------ INPUT RECORDS

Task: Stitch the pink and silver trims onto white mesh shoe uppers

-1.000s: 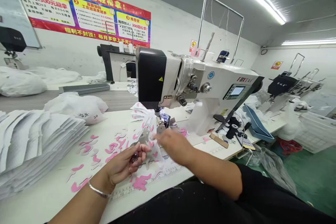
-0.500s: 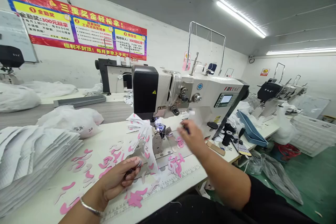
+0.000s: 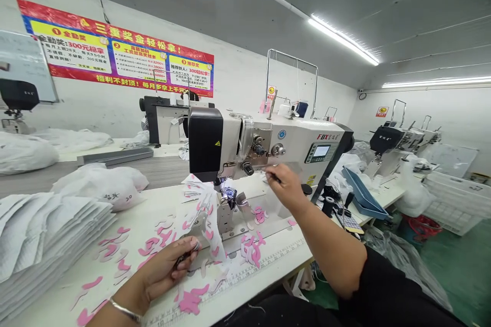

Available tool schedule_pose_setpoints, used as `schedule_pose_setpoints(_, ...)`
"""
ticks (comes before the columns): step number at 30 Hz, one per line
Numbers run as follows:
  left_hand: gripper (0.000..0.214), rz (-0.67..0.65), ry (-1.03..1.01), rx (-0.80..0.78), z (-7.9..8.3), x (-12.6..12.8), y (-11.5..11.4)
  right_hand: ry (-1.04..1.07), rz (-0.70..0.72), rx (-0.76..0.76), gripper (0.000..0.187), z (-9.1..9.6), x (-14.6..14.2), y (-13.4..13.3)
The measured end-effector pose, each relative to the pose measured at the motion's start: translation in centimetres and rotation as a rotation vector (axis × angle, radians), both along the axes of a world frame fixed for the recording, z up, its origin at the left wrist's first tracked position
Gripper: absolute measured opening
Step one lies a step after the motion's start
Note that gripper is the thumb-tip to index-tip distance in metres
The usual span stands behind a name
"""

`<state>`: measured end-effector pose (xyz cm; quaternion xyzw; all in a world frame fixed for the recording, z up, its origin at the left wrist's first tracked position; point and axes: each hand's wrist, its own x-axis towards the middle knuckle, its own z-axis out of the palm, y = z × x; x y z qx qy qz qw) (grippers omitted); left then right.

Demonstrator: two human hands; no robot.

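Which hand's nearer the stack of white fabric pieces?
Left hand: just right of the stack of white fabric pieces, not touching it. The right hand is far across, by the sewing machine.

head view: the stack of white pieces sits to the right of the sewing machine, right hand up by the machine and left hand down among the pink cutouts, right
One thing is off: the head view shows the stack of white pieces to the left of the sewing machine, not the right. The rest stands: the right hand is up by the machine, and the left hand is down among the pink cutouts.
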<state>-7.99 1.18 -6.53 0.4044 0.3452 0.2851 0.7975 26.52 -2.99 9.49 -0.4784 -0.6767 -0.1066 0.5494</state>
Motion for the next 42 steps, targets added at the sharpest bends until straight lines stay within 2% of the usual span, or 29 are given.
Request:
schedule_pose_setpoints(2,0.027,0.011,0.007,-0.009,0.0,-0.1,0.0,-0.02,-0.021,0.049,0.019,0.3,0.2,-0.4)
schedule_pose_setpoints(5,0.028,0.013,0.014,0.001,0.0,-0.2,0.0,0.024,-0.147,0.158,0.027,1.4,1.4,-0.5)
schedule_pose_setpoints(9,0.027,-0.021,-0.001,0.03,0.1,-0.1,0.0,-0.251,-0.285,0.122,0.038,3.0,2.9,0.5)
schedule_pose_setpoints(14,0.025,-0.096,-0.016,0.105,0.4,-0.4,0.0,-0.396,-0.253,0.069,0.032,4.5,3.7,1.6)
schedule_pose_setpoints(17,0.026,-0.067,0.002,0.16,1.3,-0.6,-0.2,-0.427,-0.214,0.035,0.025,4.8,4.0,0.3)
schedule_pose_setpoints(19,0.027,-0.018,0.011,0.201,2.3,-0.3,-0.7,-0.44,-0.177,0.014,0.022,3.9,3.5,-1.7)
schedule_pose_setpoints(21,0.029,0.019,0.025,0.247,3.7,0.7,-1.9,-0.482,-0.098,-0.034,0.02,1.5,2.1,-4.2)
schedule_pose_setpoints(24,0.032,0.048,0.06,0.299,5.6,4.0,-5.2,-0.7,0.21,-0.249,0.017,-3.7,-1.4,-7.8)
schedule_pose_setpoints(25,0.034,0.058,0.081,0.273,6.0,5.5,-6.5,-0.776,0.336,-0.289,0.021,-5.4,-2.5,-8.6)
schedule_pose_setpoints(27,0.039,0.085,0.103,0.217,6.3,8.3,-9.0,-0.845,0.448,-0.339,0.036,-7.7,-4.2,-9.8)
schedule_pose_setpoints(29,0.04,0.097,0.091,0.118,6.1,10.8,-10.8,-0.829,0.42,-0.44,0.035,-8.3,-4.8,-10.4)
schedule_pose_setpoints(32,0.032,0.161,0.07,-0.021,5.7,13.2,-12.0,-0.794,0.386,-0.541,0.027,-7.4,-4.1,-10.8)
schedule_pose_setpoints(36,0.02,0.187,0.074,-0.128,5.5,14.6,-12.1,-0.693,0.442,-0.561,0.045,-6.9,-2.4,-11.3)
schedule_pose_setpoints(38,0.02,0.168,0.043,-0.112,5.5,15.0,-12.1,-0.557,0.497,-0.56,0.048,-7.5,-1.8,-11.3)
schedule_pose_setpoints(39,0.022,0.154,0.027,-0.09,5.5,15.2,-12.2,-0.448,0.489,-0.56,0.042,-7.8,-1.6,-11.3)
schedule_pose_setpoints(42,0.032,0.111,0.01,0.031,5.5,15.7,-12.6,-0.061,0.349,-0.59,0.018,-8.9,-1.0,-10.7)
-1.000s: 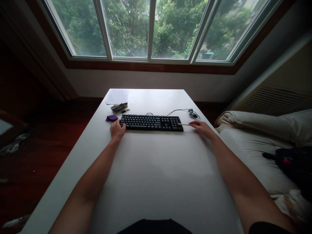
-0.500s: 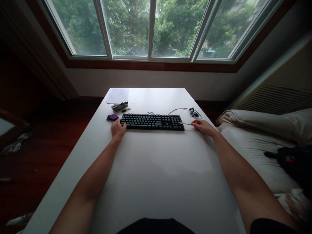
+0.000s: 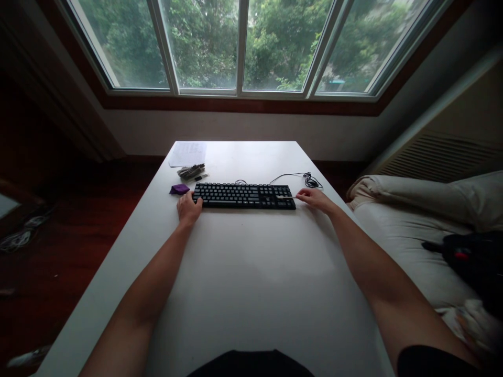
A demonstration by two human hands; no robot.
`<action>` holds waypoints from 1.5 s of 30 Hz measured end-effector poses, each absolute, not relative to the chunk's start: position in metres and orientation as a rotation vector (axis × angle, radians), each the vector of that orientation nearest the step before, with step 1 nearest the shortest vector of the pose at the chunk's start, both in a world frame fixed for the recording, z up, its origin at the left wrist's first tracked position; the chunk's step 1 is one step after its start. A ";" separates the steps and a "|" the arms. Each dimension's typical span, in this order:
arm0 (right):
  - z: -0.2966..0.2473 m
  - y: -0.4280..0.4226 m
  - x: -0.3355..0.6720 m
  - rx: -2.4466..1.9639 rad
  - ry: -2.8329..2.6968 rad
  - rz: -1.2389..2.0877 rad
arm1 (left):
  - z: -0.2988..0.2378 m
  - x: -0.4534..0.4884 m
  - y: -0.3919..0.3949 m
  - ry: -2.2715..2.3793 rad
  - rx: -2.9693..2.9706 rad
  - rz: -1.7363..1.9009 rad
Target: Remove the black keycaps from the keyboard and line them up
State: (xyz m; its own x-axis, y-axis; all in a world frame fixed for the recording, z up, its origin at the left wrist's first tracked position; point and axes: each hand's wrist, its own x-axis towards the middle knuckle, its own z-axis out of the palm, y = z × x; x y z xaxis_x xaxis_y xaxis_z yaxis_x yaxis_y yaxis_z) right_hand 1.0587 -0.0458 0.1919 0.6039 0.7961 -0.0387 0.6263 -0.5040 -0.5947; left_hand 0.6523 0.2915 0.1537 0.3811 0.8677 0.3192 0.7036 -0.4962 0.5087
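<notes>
A black keyboard (image 3: 243, 196) lies flat on the white table (image 3: 243, 272). Its left end is gripped by my left hand (image 3: 189, 208), thumb at the front corner and fingers along the side. Between the pinched fingers of my right hand (image 3: 313, 198) is a cotton swab (image 3: 290, 197), a thin stick with a pale tip. The swab points left, and its tip lies over the number-pad side of the keys. Whether the tip presses between keys is too small to tell. A purple cloth (image 3: 179, 189) rests just beyond my left hand.
Behind the keyboard's left end lie a clear bag of small dark pieces (image 3: 190, 171) and a sheet of paper (image 3: 187, 154). A coiled black cable (image 3: 312, 181) sits at the back right. A pale sofa (image 3: 408, 241) borders the table's right side.
My right hand has moved left, carrying the swab's tip further across the right part of the keyboard. My left hand keeps its hold on the keyboard's left end.
</notes>
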 end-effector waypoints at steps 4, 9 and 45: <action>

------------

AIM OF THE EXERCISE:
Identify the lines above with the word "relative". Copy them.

OUTPUT FOR THIS TASK:
The measured end-effector pose, each relative to the pose measured at the motion's start: translation in centimetres and rotation as a rotation vector (axis × angle, radians), both along the axes of a world frame fixed for the recording, z up, its origin at the left wrist's first tracked position
`<action>` holds waypoints from 1.5 s of 30 Hz measured end-effector poses, each absolute, not relative to the chunk's start: position in metres and orientation as a rotation vector (axis × angle, radians), each the vector of that orientation nearest the step before, with step 1 nearest the shortest vector of the pose at the chunk's start, both in a world frame fixed for the recording, z up, its origin at the left wrist's first tracked position; the chunk's step 1 is one step after its start. A ";" separates the steps and a "|" the arms. Each dimension's typical span, in this order:

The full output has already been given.